Mais revenons après cette digression − qui n’est pas sans rappeler celles que l’oralité favorise bien plus que la textualité − à ce que Buffon disait à propos de ceux qui parlent bien mais écrivent mal. Il est vrai qu’on est souvent étonné lorsque l’on entend, à la radio ou à la télé, ânonner tel écrivain dont on a admiré auparavant le style flamboyant ou l’écriture bien ciselée de leurs ouvrages. Certes, écrire et parler ne relèvent pas du même statut.

La seconde est considérée comme une forme achevée de l’expression humaine, pendant que la parole ou l’oralité, elles, sont tenues pour des fonctions naturelles, rituelles et simples véhicules d’une culture au sens anthropologique (d’où parfois le biais ethnocentriste des "peuples sans écritures"). Bref, en moins "intello", l’écrit passe pour être réfléchi, pesé, posé et propre sur lui, alors que l’oral est débridé, débraillé et informel. A ce sujet, les conversations et entretiens journalistiques ont souvent été ardus avec tel grand écrivain et essayiste, auteur d’une œuvre au style flamboyant, pas toujours aisé, mais livrée dans une belle langue française ne souffrant aucune faille. En tant que journaliste, pour la presse écrite comme pour la télé, j’ai pu mesurer, toujours à mes dépens, le risque d’un tel exercice lorsque l’on a affaire à un interviewé au verbe atrophié, à un taiseux ou à un marmonnant. Et autant pour la presse écrite on avait le temps et la possibilité de reprendre ou de réécrire le contenu de l’entretien, autant à la télé, ce furent des moments de grande solitude.

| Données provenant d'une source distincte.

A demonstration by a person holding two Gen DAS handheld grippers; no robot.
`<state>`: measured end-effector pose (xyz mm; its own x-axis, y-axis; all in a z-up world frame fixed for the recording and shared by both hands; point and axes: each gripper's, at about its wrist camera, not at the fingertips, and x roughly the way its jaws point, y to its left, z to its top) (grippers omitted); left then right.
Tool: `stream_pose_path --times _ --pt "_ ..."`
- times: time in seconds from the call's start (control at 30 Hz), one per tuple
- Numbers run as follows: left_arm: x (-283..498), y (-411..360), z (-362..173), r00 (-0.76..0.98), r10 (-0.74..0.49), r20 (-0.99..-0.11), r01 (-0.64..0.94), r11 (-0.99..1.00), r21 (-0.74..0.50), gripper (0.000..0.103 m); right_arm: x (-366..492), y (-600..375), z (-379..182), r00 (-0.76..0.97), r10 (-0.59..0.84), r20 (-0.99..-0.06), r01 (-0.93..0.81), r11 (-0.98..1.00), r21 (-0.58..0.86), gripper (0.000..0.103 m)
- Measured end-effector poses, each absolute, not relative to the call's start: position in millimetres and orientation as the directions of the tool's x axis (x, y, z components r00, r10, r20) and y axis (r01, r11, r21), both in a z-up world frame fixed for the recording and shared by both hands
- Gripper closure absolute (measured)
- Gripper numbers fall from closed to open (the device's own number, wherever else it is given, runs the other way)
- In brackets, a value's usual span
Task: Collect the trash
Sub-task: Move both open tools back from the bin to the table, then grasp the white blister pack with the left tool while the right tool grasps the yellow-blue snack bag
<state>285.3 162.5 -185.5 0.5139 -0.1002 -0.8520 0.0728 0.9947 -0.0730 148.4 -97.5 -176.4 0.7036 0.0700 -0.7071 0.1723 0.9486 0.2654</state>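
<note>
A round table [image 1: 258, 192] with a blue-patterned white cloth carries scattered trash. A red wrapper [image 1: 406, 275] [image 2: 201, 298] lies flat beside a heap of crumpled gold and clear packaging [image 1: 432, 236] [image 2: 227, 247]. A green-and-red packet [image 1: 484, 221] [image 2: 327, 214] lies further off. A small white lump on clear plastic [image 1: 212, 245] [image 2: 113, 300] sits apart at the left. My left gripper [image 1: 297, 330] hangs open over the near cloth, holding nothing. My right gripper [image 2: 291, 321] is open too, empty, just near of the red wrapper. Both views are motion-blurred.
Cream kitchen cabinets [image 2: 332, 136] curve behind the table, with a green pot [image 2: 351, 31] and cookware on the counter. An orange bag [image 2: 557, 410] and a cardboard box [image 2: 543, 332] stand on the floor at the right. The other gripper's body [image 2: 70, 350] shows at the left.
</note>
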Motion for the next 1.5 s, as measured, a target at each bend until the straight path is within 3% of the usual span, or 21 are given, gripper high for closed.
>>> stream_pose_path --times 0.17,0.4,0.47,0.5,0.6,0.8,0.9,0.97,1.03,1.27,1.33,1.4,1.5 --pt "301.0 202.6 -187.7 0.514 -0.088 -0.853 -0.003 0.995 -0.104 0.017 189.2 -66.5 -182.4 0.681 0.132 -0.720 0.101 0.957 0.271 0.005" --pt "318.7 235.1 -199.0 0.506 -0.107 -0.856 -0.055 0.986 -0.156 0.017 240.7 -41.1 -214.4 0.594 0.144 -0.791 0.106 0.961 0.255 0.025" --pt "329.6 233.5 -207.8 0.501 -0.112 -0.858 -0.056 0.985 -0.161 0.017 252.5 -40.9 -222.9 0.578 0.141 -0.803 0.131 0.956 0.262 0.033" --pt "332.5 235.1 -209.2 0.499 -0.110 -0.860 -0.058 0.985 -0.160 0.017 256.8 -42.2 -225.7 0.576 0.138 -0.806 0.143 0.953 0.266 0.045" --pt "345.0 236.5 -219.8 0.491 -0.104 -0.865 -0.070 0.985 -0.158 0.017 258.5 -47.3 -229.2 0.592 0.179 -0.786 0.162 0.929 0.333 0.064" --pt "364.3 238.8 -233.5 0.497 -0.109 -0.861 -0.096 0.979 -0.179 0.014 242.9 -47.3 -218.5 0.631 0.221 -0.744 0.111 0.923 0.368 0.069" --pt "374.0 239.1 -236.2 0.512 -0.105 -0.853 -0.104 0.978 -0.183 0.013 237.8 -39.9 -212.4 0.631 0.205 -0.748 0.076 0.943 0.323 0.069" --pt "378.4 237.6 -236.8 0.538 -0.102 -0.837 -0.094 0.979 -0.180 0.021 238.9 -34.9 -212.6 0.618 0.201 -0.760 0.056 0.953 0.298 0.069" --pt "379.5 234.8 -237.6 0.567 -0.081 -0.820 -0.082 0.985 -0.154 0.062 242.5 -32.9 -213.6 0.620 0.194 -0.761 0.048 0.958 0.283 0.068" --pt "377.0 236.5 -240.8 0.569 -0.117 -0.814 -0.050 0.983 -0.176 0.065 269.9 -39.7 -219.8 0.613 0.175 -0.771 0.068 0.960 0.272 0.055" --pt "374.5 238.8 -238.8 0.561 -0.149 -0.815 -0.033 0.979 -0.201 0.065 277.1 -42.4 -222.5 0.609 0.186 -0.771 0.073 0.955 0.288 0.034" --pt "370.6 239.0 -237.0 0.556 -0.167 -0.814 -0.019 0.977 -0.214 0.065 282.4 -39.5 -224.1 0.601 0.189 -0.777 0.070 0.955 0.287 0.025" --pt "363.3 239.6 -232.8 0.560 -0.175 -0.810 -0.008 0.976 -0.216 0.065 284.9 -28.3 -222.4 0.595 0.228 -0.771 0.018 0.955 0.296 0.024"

Enfin, n’en déplaise à Buffon, il y a ceux, rares, qui parlent comme ils écrivent ou écrivent comme ils parlent, c’est-à-dire très bien. Eloquents, fluides, lisibles et audibles, leur discours s’inscriraient alors dans une espèce de textualité vocale qui pourrait atteindre l’art total de l’élocution promu par Aristote dans sa Poétique. Mais un autre penseur − qui passe pour un philosophe-hurleur alors que dans le privé il cultivait plutôt l’art de se taire −, le Franco-roumain E. M. Cioran, nous assène cet aphorisme décapant : "Point de salut, sinon dans l’imitation du silence. Mais notre loquacité est prénatale. Race de phraseurs, de spermatozoïdes verbeux, nous sommes chimiquement liés au Mot."